YOUR TASK: For the entries below, how many lines include the word "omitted"? Give the figure and nothing more.

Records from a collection
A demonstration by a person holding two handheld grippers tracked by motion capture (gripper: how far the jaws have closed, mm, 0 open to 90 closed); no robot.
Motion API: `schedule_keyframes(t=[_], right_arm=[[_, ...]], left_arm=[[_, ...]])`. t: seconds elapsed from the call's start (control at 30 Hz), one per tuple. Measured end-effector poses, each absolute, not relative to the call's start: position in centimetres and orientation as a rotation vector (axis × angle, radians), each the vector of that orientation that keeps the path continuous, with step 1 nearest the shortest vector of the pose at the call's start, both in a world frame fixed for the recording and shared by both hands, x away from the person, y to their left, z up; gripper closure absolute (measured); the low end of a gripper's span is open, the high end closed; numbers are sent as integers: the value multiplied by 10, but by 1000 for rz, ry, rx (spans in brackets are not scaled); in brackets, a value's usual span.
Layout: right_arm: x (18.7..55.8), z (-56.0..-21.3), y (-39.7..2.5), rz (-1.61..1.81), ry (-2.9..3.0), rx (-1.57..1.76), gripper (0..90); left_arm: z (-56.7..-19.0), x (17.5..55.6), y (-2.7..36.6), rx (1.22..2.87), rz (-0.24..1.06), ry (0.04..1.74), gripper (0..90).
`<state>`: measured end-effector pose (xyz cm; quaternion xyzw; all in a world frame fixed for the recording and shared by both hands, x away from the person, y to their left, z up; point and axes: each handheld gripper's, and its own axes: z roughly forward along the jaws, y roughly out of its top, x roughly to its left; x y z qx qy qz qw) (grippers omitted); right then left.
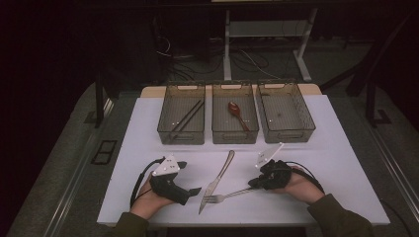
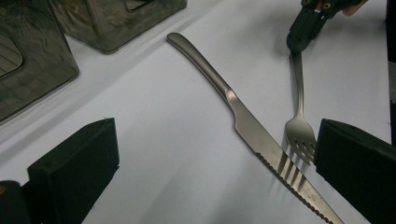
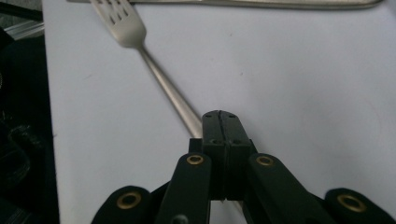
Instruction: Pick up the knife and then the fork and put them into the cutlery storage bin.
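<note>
My right gripper (image 3: 223, 116) pinches the slim steel fork (image 1: 225, 196) by its handle; my left gripper (image 1: 190, 190) gapes beside the serrated knife (image 2: 252, 126).

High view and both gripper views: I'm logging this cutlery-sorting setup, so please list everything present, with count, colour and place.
Table: one, white, under everything.
Bins: three, smoked clear plastic, in a row at the far side.
Chopsticks: one pair, dark, in the left bin.
Spoon: one, reddish brown, in the middle bin.
Knife: one, steel, on the table between the grippers.
Fork: one, steel, tines overlapping the knife blade.
Left gripper: black, open.
Right gripper: black, shut on the fork handle.
</note>
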<state>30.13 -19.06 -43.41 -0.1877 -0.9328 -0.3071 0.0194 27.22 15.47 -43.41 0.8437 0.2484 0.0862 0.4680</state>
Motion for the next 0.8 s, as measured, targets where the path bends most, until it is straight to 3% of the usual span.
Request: schedule_keyframes(t=[0.2, 0.37, 0.6, 0.8], right_arm=[[296, -432, -196, -973, -2889, -563, 883], [298, -423, -192, -1001, -2890, -492, 770], [300, -416, -170, -917, -2933, -350, 685], [301, -414, -144, -775, -3000, -182, 670]], left_arm=[[-434, 272, 154, 2073, 214, 607, 0], [-434, 273, 154, 2073, 212, 610, 0], [-434, 273, 154, 2072, 213, 612, 0], [-434, 273, 154, 2073, 212, 611, 0]])
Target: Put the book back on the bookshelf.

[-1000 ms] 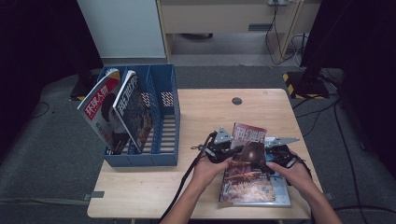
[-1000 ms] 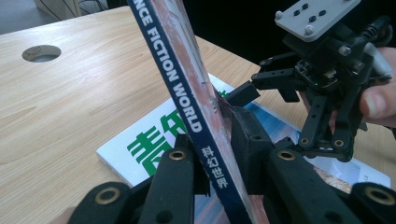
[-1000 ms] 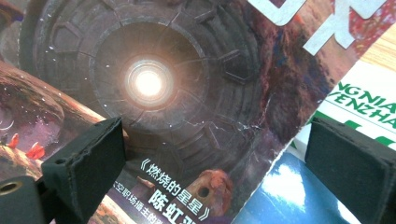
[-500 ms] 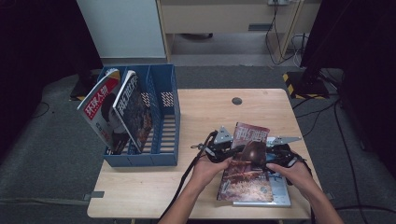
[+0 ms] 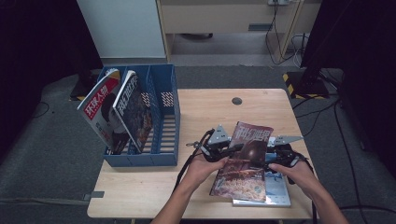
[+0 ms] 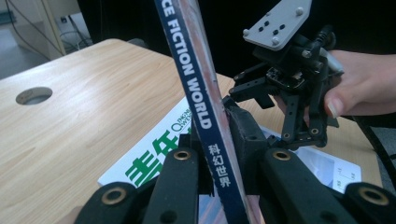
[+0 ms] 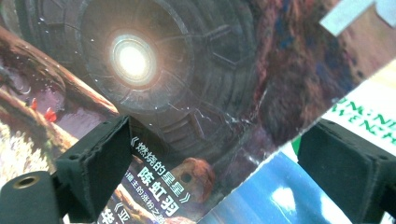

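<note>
Lower magazine [image 5: 275, 189]: mostly covered by the lifted magazine [image 5: 243, 163]; cover text illegible from above; tabletop [image 5: 140, 196] cut off below.

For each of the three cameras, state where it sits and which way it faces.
High view: above the person's side, looking forward and down on the table; forearms and both hands enter from below.
Left gripper view: rides the left gripper, looking along its jaws, shut on the magazine; the other hand shows beyond.
Right gripper view: rides the right gripper, facing the cover with its jaws apart.
All three share that magazine.
</note>
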Tool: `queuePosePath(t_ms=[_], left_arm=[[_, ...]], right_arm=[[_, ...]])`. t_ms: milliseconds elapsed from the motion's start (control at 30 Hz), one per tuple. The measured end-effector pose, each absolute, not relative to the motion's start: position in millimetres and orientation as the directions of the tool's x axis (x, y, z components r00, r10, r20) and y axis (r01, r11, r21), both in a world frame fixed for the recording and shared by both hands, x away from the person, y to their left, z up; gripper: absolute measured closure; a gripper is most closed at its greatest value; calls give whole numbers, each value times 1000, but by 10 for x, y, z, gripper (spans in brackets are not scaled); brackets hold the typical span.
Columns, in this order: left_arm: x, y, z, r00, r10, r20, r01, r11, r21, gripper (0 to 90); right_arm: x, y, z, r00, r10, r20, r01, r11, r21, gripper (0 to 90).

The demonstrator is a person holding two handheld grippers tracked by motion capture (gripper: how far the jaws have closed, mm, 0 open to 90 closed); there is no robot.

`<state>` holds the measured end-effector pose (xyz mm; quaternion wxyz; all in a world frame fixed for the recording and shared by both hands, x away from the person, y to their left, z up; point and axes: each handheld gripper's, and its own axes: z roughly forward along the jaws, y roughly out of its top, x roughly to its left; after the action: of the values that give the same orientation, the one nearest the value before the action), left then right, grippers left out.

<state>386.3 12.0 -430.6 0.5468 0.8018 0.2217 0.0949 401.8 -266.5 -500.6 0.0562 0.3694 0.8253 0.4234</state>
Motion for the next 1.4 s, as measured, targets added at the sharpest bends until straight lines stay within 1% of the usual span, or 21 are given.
queuePosePath(t_ms=[200,467,600,767,867,967,1233,1400], left_arm=[[3847,178,-4228,890,447,-89,236,-284,929,826],[3845,200,-4162,894,441,-73,221,-293,930,840],[3840,207,-4129,894,442,-68,216,-293,931,840],[3864,265,-4113,888,455,-67,221,-294,930,840],[3878,295,-4104,884,461,-71,225,-288,931,840],[3882,304,-4090,882,466,-64,223,-294,930,840],[3905,377,-4059,875,481,-56,218,-289,932,840],[3902,424,-4017,875,482,-48,203,-275,940,839]], right_arm=[[4041,-2664,-4954,-736,639,223,547,366,753,145],[4064,-2627,-4915,-770,591,239,522,370,768,311],[4081,-2600,-4883,-778,578,246,519,369,771,338],[4079,-2638,-4820,-783,573,242,506,361,783,456],[4071,-2650,-4770,-784,574,235,501,364,785,502],[4076,-2661,-4717,-786,577,224,496,370,786,572],[4078,-2658,-4604,-795,576,192,464,372,804,683],[4067,-2661,-4494,-803,571,172,441,375,815,729]])
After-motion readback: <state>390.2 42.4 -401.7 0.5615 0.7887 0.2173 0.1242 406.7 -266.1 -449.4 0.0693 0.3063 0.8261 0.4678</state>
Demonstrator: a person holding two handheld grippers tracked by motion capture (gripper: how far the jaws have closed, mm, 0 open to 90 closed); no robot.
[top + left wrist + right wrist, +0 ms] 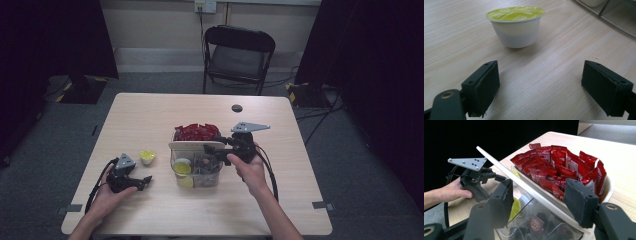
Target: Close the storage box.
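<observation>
Capsules and sachets are sitting on the pale wooden counter (pixel 150 120). The left gripper (pixel 541 82) is resting near the left edge, its jaws released and wide apart, with a small white plastic cup with a yellow-green foil lid (pixel 515 25) standing upright just beyond them, untouched. The right gripper (pixel 539 202) is hovering over the clear plastic organiser box (pixel 197 172) at the centre, jaws spread on either side of its thin pale lid (pixel 524 186) without gripping it. Glossy red sachets (pixel 559 167) are filling the white tray (pixel 609 185) at the far side.
</observation>
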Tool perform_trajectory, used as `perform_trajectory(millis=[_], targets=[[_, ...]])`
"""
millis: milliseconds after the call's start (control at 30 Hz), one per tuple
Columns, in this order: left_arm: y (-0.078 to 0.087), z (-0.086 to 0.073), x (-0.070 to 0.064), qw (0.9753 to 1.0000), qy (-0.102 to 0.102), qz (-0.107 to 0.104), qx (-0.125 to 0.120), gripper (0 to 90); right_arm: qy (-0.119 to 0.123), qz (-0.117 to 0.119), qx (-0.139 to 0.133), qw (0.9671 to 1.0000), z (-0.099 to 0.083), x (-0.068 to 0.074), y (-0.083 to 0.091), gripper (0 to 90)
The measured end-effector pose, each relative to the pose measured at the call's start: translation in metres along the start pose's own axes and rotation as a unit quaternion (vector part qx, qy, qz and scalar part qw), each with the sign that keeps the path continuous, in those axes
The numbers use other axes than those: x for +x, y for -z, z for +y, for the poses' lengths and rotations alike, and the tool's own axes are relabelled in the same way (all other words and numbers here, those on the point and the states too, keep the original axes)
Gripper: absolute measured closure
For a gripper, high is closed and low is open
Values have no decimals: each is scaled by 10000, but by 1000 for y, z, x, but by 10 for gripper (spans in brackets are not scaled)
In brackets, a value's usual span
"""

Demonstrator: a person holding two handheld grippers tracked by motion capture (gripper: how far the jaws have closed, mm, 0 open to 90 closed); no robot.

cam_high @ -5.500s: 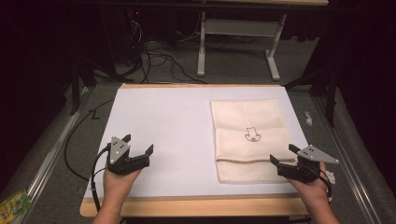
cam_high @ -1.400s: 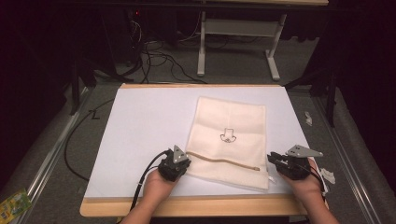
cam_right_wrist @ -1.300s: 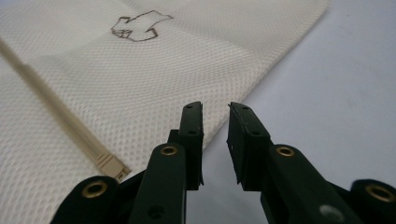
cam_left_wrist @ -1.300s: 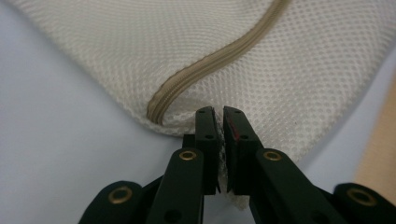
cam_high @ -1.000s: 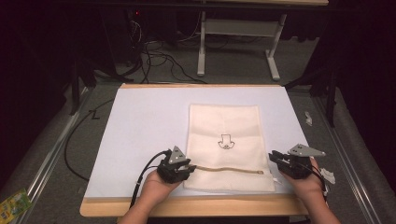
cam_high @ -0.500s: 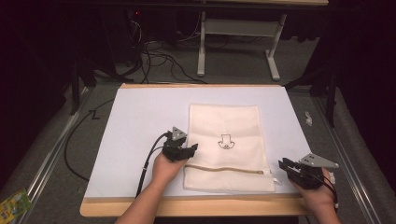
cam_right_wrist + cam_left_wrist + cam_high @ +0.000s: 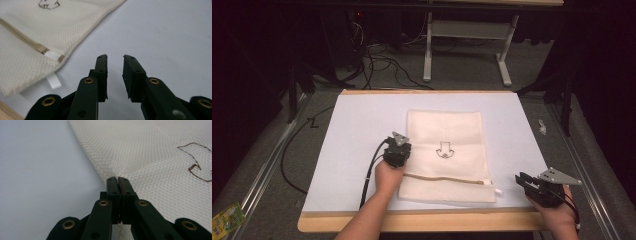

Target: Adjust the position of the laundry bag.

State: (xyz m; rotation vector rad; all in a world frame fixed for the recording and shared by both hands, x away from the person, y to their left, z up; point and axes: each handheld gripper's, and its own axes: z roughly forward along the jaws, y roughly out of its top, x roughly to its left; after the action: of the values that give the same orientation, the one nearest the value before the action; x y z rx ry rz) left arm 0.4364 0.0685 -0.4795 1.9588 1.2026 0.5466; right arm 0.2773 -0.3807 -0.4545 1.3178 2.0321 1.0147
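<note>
Left tongs (image 7: 117, 180) pinch cream mesh zip bag's (image 7: 447, 135) left edge, long axis front-to-back; right tongs (image 7: 115, 61) spread, off to bag's right.

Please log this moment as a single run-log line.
left gripper: shut on mesh laundry bag left edge | right gripper: open, off bag | bag: flat on white mat

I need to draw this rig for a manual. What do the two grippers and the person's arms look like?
Both grippers, left and right, are black, each with two flat rectangular jaws on link arms with brass-coloured rivets. Each carries a grey triangular plate on top. A black cable trails from the left one, another from the right. The forearms are bare, with no sleeves or gloves in sight.
</note>
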Motion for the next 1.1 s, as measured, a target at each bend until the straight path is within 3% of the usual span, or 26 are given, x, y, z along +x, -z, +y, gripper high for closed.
perform_trajectory(millis=[33,100,133,233,333,433,533,600,667,867,1100], targets=[[2,-4,9,9999,155,44,4,888,24,35,9,10000,2,2,-2,745],[9,-8,22,9989,430,-178,31,885,79,108,25,9999,6,5,-9,744],[13,-12,21,9993,287,-225,-34,838,135,196,48,9997,12,9,-17,736],[17,-14,20,9996,158,-192,-101,581,231,303,55,9993,18,14,-25,718],[34,-20,21,9994,58,-83,-341,469,347,469,48,9983,28,25,-39,676],[43,-23,21,9993,29,-56,-369,446,319,539,68,9980,33,30,-46,618],[70,-29,11,9979,-138,-200,-603,396,170,803,105,9966,40,36,-59,588],[76,-30,8,9972,-226,-259,-662,385,114,853,146,9962,41,39,-62,582],[88,-33,2,9942,-443,-483,-851,424,-23,1013,278,9945,45,45,-71,573],[85,-31,3,9928,-463,-628,-905,427,-19,1011,447,9939,44,53,-76,595],[92,-23,2,9911,-541,-810,-909,458,-59,761,635,9951,33,60,-73,584]])
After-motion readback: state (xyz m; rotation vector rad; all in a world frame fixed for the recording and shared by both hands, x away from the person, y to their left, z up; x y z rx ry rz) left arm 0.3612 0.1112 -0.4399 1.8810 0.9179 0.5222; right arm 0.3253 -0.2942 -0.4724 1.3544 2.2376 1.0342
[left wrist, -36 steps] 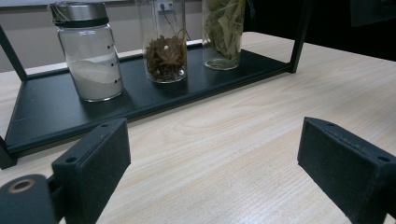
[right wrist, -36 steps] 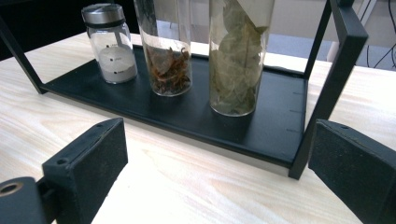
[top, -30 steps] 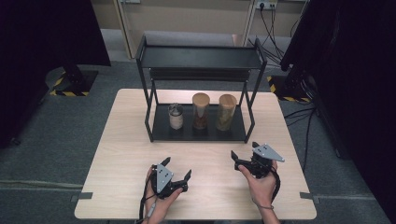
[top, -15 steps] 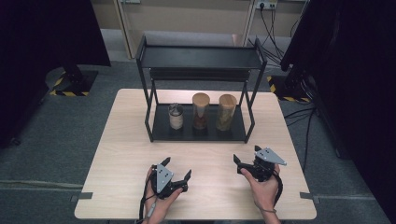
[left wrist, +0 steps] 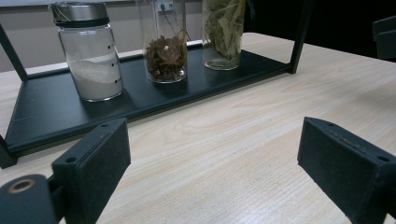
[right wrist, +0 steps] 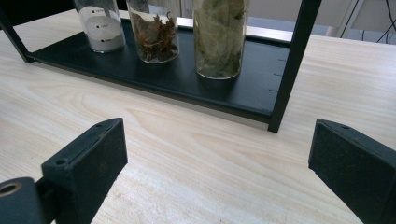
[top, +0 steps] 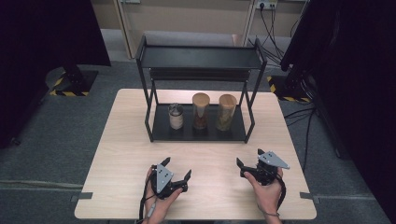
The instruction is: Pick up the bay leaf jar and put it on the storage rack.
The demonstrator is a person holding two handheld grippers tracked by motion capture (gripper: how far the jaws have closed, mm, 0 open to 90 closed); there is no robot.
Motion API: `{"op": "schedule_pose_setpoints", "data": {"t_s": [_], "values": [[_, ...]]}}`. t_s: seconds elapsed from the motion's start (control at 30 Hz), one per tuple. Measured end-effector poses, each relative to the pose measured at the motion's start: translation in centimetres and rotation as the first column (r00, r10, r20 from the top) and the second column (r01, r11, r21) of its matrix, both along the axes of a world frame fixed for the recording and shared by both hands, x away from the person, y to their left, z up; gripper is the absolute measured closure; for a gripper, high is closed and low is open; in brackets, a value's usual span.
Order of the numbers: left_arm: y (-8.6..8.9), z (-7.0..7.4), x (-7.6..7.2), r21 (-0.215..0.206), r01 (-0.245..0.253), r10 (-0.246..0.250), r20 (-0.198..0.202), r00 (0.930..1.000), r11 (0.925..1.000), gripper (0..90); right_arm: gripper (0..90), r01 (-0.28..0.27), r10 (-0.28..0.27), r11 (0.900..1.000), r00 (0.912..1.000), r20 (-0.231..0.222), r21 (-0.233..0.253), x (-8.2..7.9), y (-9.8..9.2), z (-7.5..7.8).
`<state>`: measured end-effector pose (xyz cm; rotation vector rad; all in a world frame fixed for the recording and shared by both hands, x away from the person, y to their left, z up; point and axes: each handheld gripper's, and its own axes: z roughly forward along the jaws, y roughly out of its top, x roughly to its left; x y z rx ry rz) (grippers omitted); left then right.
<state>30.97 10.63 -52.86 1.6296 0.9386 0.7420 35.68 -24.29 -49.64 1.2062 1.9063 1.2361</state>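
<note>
I am holding the left claw [top: 177, 170] low over the near part of the wooden bench [top: 121, 140], its jaws spread wide with nothing between them. I am keeping the right claw [top: 249, 162] over the near right part of the bench, its jaws also standing wide and empty, with the grey three-cornered plate on top. Both claws are sitting well apart from each other and from the black two-tier rack [top: 200, 57] that is standing at the middle of the bench.

On the rack's bottom shelf [left wrist: 56, 112] three jars are standing upright in a row, none of them touching a claw. In the left gripper view I am looking past the open jaws at the short jar of white powder with a metal lid [left wrist: 88, 51], which is standing farthest left; beside it the glass jar of star anise [left wrist: 164, 49], and then the glass jar of dried leaves [left wrist: 223, 32]. In the right gripper view the jar of dried leaves [right wrist: 219, 37] is standing nearest the line between my jaws, just inside the rack's front right post [right wrist: 292, 65], with the star anise jar [right wrist: 152, 30] and the powder jar [right wrist: 100, 25] farther to its left. All three jars are lying ahead of the claws, with bare bench between.
</note>
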Motion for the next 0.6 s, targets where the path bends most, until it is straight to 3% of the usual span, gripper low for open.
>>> {"op": "schedule_pose_setpoints", "data": {"t_s": [0.6], "values": [[0.0,0.0,0.0,-0.003,-0.002,0.002,-0.002,1.0000,1.0000,8.8,4.5,0.023,-0.023,1.000,0.9995,-0.021,-0.004,-1.0,-1.6,-1.1]]}}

SOLUTION TO THIS EXERCISE: 2